Émergent de cette opération de tissage et de resserrement les figures de Manuel (incarné par le très charismatique Miguel Herrán) et de Pino (Javier Gutiérrez), son compagnon de cellule. Le premier, comptable, est accusé d’un détournement de fonds bien supérieur à celui qu’il reconnaît, quand le second, croupissant depuis plusieurs années déjà dans la prison Modelo, semble ne plus croire en grand chose ; si ce n’est en ses livres, fidèles compagnons qu’il consent toutefois à louer, mais chèrement. Ce personnage est l’occasion d’un bel hommage aux héros de Fahrenheit 451, qu’il s’agisse du roman de Ray Bradbury (1953) ou du film (1966) qu’en conçut François Truffaut. Cet hommage est double et se manifeste à travers des scènes aussi bien de livres brûlés que mémorisés, lorsque Pino, sanctionné et torturé au cœur de la prison, ne résiste à ces traitements qu’en s’enfermant doublement lui-même dans la récitation à voix haute de cesdits livres. Superbe rappel, au passage, de l’inaltérable force de résistance dont sont constitutivement porteurs les livres. Et sans doute, plus largement, toute œuvre d’art.

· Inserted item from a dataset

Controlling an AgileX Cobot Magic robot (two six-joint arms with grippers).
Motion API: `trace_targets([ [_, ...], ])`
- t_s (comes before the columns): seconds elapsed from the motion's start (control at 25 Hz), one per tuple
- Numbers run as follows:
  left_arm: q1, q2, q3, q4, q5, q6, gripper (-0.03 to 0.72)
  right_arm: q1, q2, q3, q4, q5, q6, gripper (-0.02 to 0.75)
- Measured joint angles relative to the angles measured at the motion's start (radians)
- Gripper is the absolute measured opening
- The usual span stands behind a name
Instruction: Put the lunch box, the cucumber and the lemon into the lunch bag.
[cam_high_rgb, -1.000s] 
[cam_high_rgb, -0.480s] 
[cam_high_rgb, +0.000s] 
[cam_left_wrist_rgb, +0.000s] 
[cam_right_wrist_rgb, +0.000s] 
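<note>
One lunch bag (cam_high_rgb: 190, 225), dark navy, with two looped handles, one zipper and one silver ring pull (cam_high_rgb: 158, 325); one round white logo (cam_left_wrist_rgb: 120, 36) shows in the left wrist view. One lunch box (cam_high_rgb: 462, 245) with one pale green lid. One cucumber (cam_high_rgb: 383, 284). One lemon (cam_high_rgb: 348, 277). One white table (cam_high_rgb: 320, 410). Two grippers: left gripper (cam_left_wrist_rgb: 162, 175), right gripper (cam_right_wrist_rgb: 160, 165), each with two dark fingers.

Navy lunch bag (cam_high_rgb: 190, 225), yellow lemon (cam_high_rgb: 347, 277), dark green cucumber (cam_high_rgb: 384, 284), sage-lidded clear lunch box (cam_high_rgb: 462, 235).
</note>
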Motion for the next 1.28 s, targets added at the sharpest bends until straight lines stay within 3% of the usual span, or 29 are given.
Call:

Le directeur de la photographie Álex Catalán crée une image souvent très sombre, allant des bruns à l’obscur, pour ne devenir plus lumineuse que lors des quelques scènes d’extérieur, mais qui restent dans des tons ocres ou sable, donc explorant toute la gamme chromatique de la terre et du sol. La musique, un peu trop constante et illustrative, de Julio de la Rosa, accompagne le parcours de Manuel au sein de la prison : son arrivée, sa perte de naïveté, sa montée en conscience et en grade, son rattachement au collectif COPEL, un syndicat de prisonniers non politiques, soutenu par quelques avocats engagés et militant pour leur amnistie. Dans cet univers rude et essentiellement masculin, on apprécie finalement presque autant que Manuel, lorsqu’il se rend au parloir, la présence très ponctuelle de Lucía (Catalina Sopelana), rafraîchissante et douce comme une pluie d’été sur les sols desséchés.
Sans atteindre l’intensité crucifiante de l’impressionnant Compañeros (2019), d’Alvaro Brechner, Alberto Rodríguez capte toutefois son public et le garde captif sur son île carcérale, dans l’attente haletante d’un dénouement qui ose se faire heureux.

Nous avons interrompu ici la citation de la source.